• TASK INSTRUCTIONS
From the first line to the last, print the data exactly as written.

• THE DATA
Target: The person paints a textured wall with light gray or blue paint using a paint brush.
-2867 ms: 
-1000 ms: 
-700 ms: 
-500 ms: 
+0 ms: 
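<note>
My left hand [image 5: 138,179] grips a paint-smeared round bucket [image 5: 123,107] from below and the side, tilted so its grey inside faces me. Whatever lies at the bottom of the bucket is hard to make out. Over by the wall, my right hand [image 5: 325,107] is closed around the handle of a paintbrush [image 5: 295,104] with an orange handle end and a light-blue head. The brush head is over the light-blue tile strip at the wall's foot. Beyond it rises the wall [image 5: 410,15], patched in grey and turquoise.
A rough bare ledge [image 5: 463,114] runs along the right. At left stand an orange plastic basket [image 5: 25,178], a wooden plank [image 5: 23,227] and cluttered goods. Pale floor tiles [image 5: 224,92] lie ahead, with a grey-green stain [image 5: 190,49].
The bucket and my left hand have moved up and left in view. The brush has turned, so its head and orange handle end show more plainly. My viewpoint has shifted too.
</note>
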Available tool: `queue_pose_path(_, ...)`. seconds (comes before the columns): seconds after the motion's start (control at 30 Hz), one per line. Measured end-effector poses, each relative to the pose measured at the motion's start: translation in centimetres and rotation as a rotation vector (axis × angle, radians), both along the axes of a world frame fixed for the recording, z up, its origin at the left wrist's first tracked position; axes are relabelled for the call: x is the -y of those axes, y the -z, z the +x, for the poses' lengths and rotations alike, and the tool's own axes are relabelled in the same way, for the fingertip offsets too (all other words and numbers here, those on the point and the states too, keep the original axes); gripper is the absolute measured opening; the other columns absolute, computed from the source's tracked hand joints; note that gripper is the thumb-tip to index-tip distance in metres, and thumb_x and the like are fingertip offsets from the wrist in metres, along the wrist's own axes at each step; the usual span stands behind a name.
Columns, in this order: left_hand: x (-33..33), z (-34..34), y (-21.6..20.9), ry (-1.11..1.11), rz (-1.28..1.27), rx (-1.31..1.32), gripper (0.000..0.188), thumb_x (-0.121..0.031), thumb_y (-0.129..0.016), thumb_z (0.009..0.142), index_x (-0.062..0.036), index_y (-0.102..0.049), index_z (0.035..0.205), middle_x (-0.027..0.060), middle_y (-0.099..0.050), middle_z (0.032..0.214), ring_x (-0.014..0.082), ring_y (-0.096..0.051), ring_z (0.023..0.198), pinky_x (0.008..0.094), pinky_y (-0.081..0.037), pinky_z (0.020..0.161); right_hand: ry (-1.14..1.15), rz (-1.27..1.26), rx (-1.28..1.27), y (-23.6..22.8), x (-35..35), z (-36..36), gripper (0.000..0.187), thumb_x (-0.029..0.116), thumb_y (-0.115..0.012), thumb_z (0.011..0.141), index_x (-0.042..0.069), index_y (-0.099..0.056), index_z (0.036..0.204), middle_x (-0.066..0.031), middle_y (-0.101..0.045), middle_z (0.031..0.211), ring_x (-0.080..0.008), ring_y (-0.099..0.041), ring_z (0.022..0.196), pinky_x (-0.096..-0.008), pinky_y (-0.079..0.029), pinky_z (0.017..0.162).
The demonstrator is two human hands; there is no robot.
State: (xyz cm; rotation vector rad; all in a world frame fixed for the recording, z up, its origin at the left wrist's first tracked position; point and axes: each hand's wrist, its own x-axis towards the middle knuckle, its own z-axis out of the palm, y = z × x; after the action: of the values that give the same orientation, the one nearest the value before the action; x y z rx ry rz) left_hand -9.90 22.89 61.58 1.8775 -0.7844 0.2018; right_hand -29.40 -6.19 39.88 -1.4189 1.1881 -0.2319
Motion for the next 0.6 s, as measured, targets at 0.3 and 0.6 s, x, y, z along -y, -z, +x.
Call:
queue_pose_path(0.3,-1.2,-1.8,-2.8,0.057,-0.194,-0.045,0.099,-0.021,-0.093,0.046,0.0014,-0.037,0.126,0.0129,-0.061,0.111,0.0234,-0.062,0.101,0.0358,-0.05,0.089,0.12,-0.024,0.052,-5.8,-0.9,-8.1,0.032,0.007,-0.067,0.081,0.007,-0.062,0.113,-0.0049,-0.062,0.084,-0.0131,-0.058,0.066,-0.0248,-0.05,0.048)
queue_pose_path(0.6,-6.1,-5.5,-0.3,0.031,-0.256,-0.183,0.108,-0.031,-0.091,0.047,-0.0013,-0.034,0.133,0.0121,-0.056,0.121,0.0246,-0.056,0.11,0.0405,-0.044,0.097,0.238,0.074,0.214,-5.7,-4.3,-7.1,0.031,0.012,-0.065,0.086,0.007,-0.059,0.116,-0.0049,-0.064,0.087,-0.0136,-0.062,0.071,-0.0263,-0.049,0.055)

• RESULT FOR THIS EXERCISE
Target: The person paints a textured wall with light gray or blue paint using a paint brush.
-2867 ms: 
-1000 ms: 
-700 ms: 
-500 ms: 
+0 ms: 
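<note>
My left hand [image 5: 138,179] grips a paint-smeared round bucket [image 5: 123,107] from below and the side, tilted so its grey inside faces me. Whatever lies at the bottom of the bucket is hard to make out. Over by the wall, my right hand [image 5: 325,107] is closed around the handle of a paintbrush [image 5: 295,104] with an orange handle end and a light-blue head. The brush head is over the light-blue tile strip at the wall's foot. Beyond it rises the wall [image 5: 410,15], patched in grey and turquoise.
A rough bare ledge [image 5: 463,114] runs along the right. At left stand an orange plastic basket [image 5: 25,178], a wooden plank [image 5: 23,227] and cluttered goods. Pale floor tiles [image 5: 224,92] lie ahead, with a grey-green stain [image 5: 190,49].
The bucket and my left hand have moved up and left in view. The brush has turned, so its head and orange handle end show more plainly. My viewpoint has shifted too.
</note>
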Available tool: `queue_pose_path(_, ...)`. seconds (comes before the columns): seconds after the motion's start (control at 30 Hz), one per line. Measured end-effector poses, each relative to the pose measured at the motion's start: translation in centimetres and rotation as a rotation vector (axis × angle, radians), both along the axes of a world frame fixed for the recording, z up, its origin at the left wrist's first tracked position; axes are relabelled for the call: x is the -y of those axes, y the -z, z the +x, for the poses' lengths and rotations alike, and the tool's own axes are relabelled in the same way, for the fingertip offsets too (all other words and numbers here, those on the point and the states too, keep the original axes); gripper is the absolute measured opening; the other columns absolute, computed from the source's tracked hand joints; note that gripper is the thumb-tip to index-tip distance in metres, and thumb_x and the like are fingertip offsets from the wrist in metres, along the wrist's own axes at each step; the usual span stands behind a name.
Columns, in this order: left_hand: x (-33..33), z (-34..34), y (-21.6..20.9), ry (-1.11..1.11), rz (-1.28..1.27), rx (-1.31..1.32), gripper (0.000..0.188), thumb_x (-0.121..0.031), thumb_y (-0.129..0.016), thumb_z (0.009..0.142), index_x (-0.062..0.036), index_y (-0.102..0.049), index_z (0.035..0.205), middle_x (-0.027..0.060), middle_y (-0.099..0.050), middle_z (0.032..0.214), ring_x (-0.014..0.082), ring_y (-0.096..0.051), ring_z (0.023..0.198), pinky_x (0.008..0.094), pinky_y (-0.081..0.037), pinky_z (0.020..0.161); right_hand: ry (-1.14..1.15), rz (-1.27..1.26), rx (-1.28..1.27), y (-23.6..22.8), x (-35..35), z (-36..36), gripper (0.000..0.187), thumb_x (-0.029..0.116), thumb_y (-0.115..0.012), thumb_z (0.011..0.141), index_x (-0.042..0.069), index_y (-0.099..0.056), index_z (0.036..0.204), middle_x (-0.066..0.031), middle_y (-0.101..0.045), middle_z (0.031..0.211), ring_x (-0.080..0.008), ring_y (-0.099..0.041), ring_z (0.022..0.196), pinky_x (-0.096..-0.008), pinky_y (-0.079..0.029), pinky_z (0.017..0.162).
The demonstrator is two human hands; there is no robot.
State: (xyz cm; rotation vector rad; all in a world frame fixed for the recording, z up, its origin at the left wrist's first tracked position; point and axes: each hand's wrist, its own x-axis towards the middle knuckle, its own z-axis out of the palm, y = z × x; after the action: of the values that give the same orientation, the one nearest the value before the action; x y z rx ry rz) left_hand -9.90 22.89 61.58 1.8775 -0.7844 0.2018; right_hand -29.40 -6.19 39.88 -1.4189 1.1881 -0.2319
Motion for the next 0.6 s, as measured, targets at 0.3 and 0.6 s, x, y, z along -y, -z, +x.
Call:
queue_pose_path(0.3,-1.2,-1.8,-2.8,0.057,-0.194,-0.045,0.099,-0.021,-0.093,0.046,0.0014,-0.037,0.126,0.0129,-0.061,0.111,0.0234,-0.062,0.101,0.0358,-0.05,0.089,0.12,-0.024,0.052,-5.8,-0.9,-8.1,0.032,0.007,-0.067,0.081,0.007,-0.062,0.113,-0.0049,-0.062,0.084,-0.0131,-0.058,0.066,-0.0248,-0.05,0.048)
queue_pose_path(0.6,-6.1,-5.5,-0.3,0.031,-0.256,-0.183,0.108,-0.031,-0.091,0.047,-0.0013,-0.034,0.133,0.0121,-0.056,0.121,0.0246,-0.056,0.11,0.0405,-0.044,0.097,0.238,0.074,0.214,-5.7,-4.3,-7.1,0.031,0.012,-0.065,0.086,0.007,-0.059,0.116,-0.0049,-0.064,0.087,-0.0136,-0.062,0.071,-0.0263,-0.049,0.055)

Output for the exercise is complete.